Think about it : I could have been piloting a Royal Navy Lynx over Afghanistan or been in the Royal Marines IN Afghanistan !  

Life is cruel...  

Anyway, I'm still broke, but now I'm 20 (I'll turn 21 next month). Then no one could stop me...  

US or UK ? I still don't know. I like UK and recruitment would surely be easier there, but I have not enough money to pay the trip there. I also like US and it is closer to me (so cheaper), but I heard that recruitment was hard as hell.

Anyway, I'll ask for informations to a US recruitment web site. We'll see how it will go...


----------



## Nonskimmer (May 6, 2005)

So then I guess the Vandoos (Royal 22e Régiment) is out of the question. 

A friend of mine used to be posted to CFB Valcartier and from all I've ever heard about them, the Vandoos make the other regiments look like choir boys. 
They're pretty insane I hear. I'd have thought you'd be right at home.


----------



## Medvedya (May 6, 2005)

Maestro said:


> easier there, but I have not enough money to pay the trip there.

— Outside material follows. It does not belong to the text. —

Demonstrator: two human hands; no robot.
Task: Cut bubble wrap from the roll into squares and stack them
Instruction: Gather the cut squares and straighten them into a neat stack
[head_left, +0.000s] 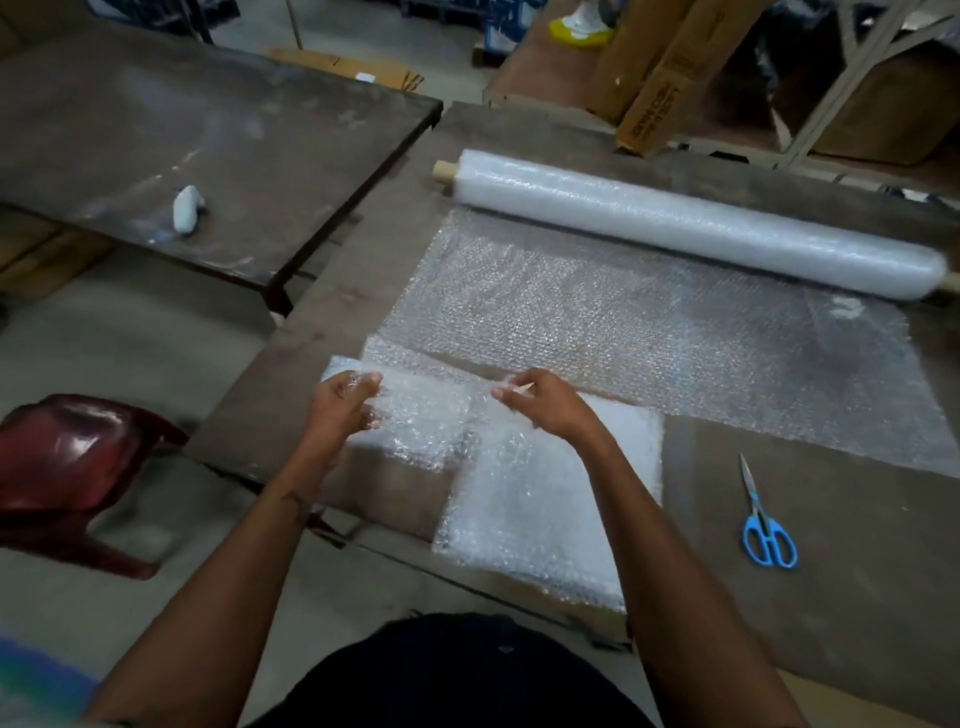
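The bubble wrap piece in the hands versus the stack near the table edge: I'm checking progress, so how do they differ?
The cut bubble wrap piece is pinched at its far corners by the left hand and right hand; the stack of squares lies flat on the table, and only the held piece overlaps it. The piece looks thin and see-through; the stack looks whiter and denser. Both are clear bubble wrap.

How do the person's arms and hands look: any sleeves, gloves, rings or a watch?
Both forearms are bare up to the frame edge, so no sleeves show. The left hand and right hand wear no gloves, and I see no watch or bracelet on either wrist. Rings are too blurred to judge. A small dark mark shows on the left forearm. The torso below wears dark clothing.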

This might sound a bit simplistic, but I think if you were serious about the British Army they'd give you a travel warrant to come over.

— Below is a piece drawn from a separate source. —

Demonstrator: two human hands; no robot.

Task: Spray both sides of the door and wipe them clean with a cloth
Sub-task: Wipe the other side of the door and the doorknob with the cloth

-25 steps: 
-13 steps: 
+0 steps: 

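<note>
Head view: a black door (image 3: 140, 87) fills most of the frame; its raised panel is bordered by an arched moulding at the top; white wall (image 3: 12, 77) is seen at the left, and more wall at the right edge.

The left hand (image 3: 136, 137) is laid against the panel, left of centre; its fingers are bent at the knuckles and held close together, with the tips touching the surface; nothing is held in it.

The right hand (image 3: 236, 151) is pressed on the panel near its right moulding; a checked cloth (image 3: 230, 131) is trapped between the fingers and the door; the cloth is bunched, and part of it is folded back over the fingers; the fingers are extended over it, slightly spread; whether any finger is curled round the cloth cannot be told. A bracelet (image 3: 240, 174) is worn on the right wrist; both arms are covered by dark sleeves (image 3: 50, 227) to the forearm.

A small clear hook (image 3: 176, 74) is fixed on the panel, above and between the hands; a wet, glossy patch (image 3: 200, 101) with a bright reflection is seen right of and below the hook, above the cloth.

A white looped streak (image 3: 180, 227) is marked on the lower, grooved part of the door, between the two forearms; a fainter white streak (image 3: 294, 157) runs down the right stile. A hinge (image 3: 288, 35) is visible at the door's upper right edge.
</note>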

At least I _think_ they would, you'd have to ask.

This is what I found here http://www.army.mod.uk/

_How do I join the Army if I come from an overseas Commonwealth Country?

Due to the high volume of applications received from potential overseas applicants, the British Army is not accepting further applications till the 1st June 2005. This pause in recruiting may be extended.

If you have not found the answer you are looking for why not log into the Online Office? This is the Army Online Careers Office. You can log in to the chat room and talk with a serving British Army Soldier. The office is open Mon to Fri 1200-2200hrs and Sun 1200-2000hrs. Click on the link below._

Which is here....

http://www.army.mod.uk/careers/enquire/index.html


----------



## Nonskimmer (May 6, 2005)

If you were already a member of the Canadian Forces (not that I'm suggesting such a thing.  ) it might even be a little bit simpler.
Though I don't know of the exact channels one would take, as I've never bothered to look into it, I do know of fellas who have transferred directly to the British and Aussie navies, and vice versa. We have two or three Kippers in the Canadian Navy who came from the RN. 
It was pretty much a direct transfer, and I do know of at least two guys who left our navy to go and work for the RAN.

It can be done. I can only assume it would be similar for the Army.


----------



## Maestro (May 7, 2005)

Thank you for your help, guys. I'll have a look.

Concerning the Royal 22nd Regiment, it is "parked" right in my region. I know they have a Commando unit (Green Berets) but I wonder if they ever had an Airborne unit. I'll also have a look at this. If I can, I'll enlist and ask for a transfer to the British Army.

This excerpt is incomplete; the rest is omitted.